Гу Ман все брюзжал и брюзжал. Этот непобедимый герой, который в пылу сражения как никто умел воодушевить людей, за его пределами мог вывести из себя кого угодно.
— Не могу же я признаться, что твой вывих моих рук дело?
Мо Си не сказал ни слова, но его лицо стало еще холоднее. Но если присмотреться, можно было заметить опасный огонь, вспыхнувший в его глазах. Просто сейчас он еще мог сдерживать его.
После продолжительного напряженного молчания, он вдруг жестко и напористо повторил свой вопрос:
— Ты точно ничего не хочешь сказать мне?
— … Хочу.
— Говори.
— Тебя поразило заклинание повторения? — увидев выражение лица Мо Си, он тут же со смехом замахал руками. — Ай-я-яй! Я не прав! Я был не прав!
Разгневанный Мо Си сердито рявкнул:
— Не трогай меня! Я сам могу его вправить!
— Не можешь! Твоя исцеляющая магия и лечебные техники все еще слишком хреновые!
Мо Си еще сильнее потемнел лицом.
Но Гу Ман тут же со смехом преградил ему путь. Этот смех был таким счастливым и даже ликующим, словно после какой-то особо удавшейся ему шутки. А затем он внезапно наклонился и поцеловал Мо Си в щеку.
— …
— Почему моя принцесса[2] не отвечает мне? — Гу Ман погладил подбородок и пробормотал себе под нос, — тогда я поцелую твое высочество еще разочек.

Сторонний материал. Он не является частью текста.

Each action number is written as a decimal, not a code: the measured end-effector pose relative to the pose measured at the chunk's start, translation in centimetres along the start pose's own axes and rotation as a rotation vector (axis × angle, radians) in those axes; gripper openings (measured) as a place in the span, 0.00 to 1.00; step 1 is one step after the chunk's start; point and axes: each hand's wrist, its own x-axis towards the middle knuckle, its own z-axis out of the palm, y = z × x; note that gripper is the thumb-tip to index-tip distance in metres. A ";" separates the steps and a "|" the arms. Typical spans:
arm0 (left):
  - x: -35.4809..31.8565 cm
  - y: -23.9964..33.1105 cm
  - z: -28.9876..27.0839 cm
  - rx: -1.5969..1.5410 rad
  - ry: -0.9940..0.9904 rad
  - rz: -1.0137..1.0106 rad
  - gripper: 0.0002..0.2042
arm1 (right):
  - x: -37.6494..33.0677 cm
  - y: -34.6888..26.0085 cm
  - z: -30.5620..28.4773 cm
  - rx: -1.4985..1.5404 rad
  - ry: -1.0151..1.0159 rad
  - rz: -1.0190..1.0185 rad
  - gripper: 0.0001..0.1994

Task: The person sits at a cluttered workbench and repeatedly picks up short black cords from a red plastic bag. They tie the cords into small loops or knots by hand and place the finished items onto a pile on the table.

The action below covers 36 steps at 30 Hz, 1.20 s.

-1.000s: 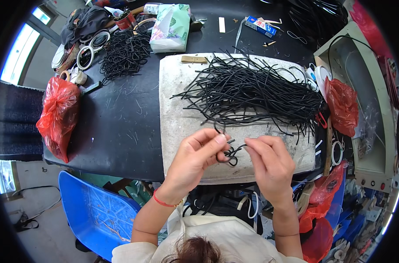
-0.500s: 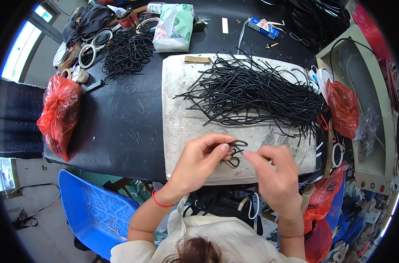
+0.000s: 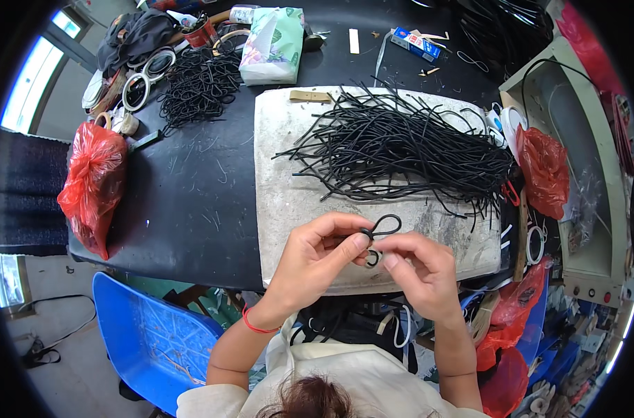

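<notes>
Pinched between the thumb and fingers of my left hand [image 3: 324, 254] is a thin black cord [image 3: 392, 220], bent into a loop at the top and a smaller loop below. My right hand [image 3: 421, 272] meets it from the right, thumb and forefinger closed on the cord beside the lower loop. Both hands hover over the near part of a worn white board [image 3: 289, 188]. Beyond them on the board lies a big pile of loose black cords [image 3: 407, 150]. The cord's ends are hidden by my fingers.
A tangled heap of black cords [image 3: 198, 87] lies at the back left, next to a floral tissue pack [image 3: 271, 49]. Red plastic bags stand left [image 3: 94, 184] and right [image 3: 543, 174]. Below the table edge is a blue tub [image 3: 149, 341]. A small blue box [image 3: 414, 43] lies at the back.
My right hand has come in leftward and closed on the cord. The upper loop now stands out larger and rounder, while the left hand keeps its hold in nearly the same place.
</notes>
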 end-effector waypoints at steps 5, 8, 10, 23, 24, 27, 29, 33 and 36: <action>0.0 -0.1 0.6 -0.035 0.097 -0.028 0.10 | -0.1 0.0 -0.1 0.554 -0.143 0.236 0.08; -0.1 -0.3 0.8 -0.042 0.145 0.016 0.10 | 0.2 0.0 0.1 0.548 -0.132 0.251 0.08; -0.1 -0.6 1.0 -0.048 0.177 0.060 0.10 | 0.3 0.4 -0.2 0.376 -0.107 0.225 0.08; -0.4 -2.0 2.1 0.169 0.284 0.297 0.08 | 0.5 0.2 2.1 0.458 0.209 0.197 0.07; -0.5 -1.2 1.8 0.086 0.241 0.193 0.08 | 0.6 0.3 2.3 0.500 0.230 0.168 0.08; -0.6 -0.8 1.7 -0.027 0.164 0.081 0.07 | 0.6 1.1 2.1 0.298 0.216 0.063 0.11; -0.6 -1.0 1.6 0.087 0.151 0.137 0.07 | 0.6 2.3 1.6 0.001 0.153 -0.099 0.11; -1.0 -0.2 1.1 0.577 0.115 0.253 0.07 | 0.5 2.0 1.1 0.113 0.123 -0.020 0.08; -1.3 0.5 1.1 0.716 0.082 0.290 0.07 | 0.5 1.3 0.7 0.417 0.010 0.172 0.07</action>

[2] 公主殿下 gōngzhǔ diànxià гунчжу дянься «ваше высочество принцесса/княжна».
За свое плохое поведение ему пришлось заплатить еще парочкой поцелуев, прежде чем молодой господин Мо неохотно позволил ему вправить плечо, и кость с щелчком встала на место. Хотя вряд ли боль была нестерпимой, но пристально глядевшие на него глаза Мо Си почему-то покраснели и увлажнились.
— Хей, ты... — Гу Ман хотел посмотреть поближе, но тут же получил оплеуху по своему бесстыжему лицу, которое по толщине кожи могло запросто сравниться с городскими стенами. Отвернувшись в сторону, Мо Си окончательно лишил его возможности что-то увидеть.
После долгого молчания молодой господин Мо, наконец, искоса посмотрел на него:
— Я не видел тебя два месяца.
— Нет. До двух месяцев еще двенадцать дней.